Paulina Montserrat Leal nació en Guadalajara tres décadas atrás. Vino a Mexicali hace 15 años a visitar a un hermano que había saltado a Calexico. La ciudad le gustó. Se quedó, trabajó en bares y tables en el centro. Tuvo un novio heroinómano y quiso probar si esa paz que veía en sus ojos después de pincharse también la calmaría a ella. Desde entonces no ha podido dejarlo más de dos semanas.
Ni siquiera cuando estaba embarazada de su segundo hijo, que llegó al mundo con el fentanilo ya en la sangre. “Nació enganchado, pero nació vivo”. Ambos críos viven en Guadalajara con la familia de Paulina. Hace años que solo los ve por videollamada. “Pero sí saben quién es su mamá y todo”. Acaba de inyectarse, antes de que la malilla, el síndrome de abstinencia, tomara control de su cuerpo.

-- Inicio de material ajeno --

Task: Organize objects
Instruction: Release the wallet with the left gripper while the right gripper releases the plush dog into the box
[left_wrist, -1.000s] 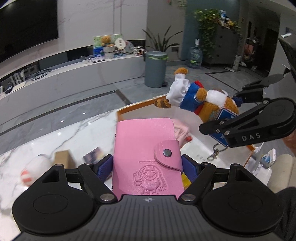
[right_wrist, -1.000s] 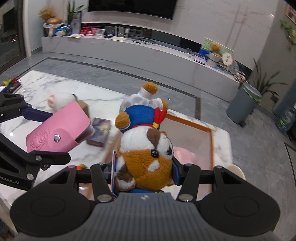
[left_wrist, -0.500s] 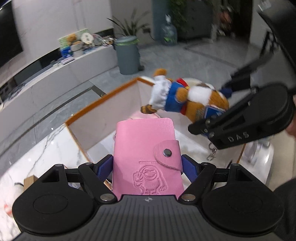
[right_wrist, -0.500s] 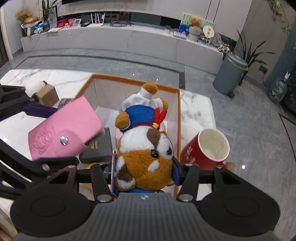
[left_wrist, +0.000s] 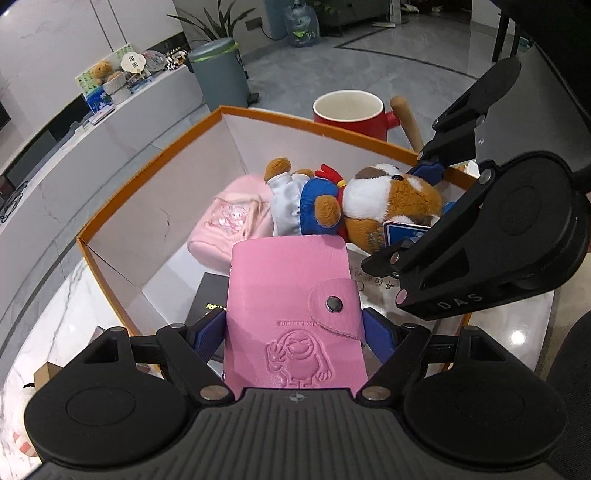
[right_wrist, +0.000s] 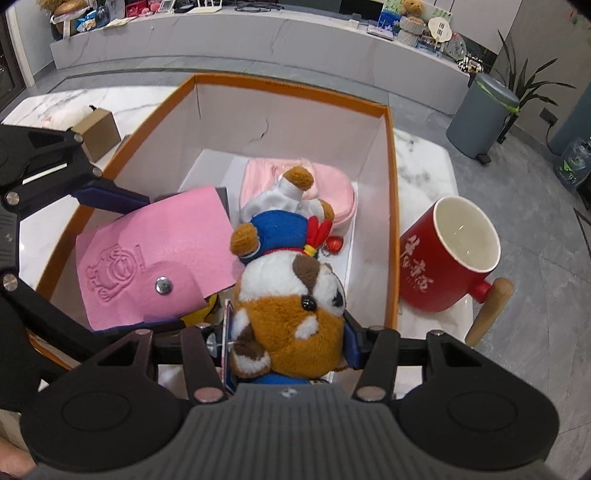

Vive en una cuartería con un hombre bueno, dice, que la ha “adoptado”, la respeta. Él le pide que deje de consumir. Ella espera limpiarse algún día.

Heriberto Salazar comparte pasaporte con Trump. Nació hace 52 años en California. La heroína irrumpió en su adolescencia. Llegó a México huyendo de una condena al otro lado. Ahora descarga camiones para juntar unos pesos. “Ya no sabe uno vivir limpio. Ya son muchos años. Y le juro que quisiera dejarlo, pero no puedo. Es una lucha constante”. Mario Martínez (55) hizo el camino inverso. Creció en Mexicali, cruzó a California y allí se enganchó a los 17 “por un fracaso de amor”. Aquí se quedó tras un par de deportaciones. “Ahorita no está en mis planes dejarlo, pero me gustaría. Tengo un nieto de 11 años”.
A José Ángel García lo atacaron unos perros hace dos años. Le rompieron el brazo, le dejaron el cuerpo hecho una cicatriz. Solo aguantó en el hospital mientras estuvo bajo los efectos de los tranquilizantes. La malilla era tan fuerte que tuvo que volver a las calles a buscar una dosis. La herida nunca sanó: el hueso descolocado dibuja un extraño ángulo. A veces le aburre que su vida sea el espacio entre jeringa y jeringa. Dejó la escuela a los 16 cuando conoció el cristal. La heroína vendría poco después. Hasta ahora, con 25. “No me gusta ser pesimista, carnal. No tengo nada: ni televisión, ni radio, ni celular, nada más tengo una maleta con dos cambios de ropa y ya. Pero estoy vivo. No tengo novia, no tengo nada, pero tengo droga.”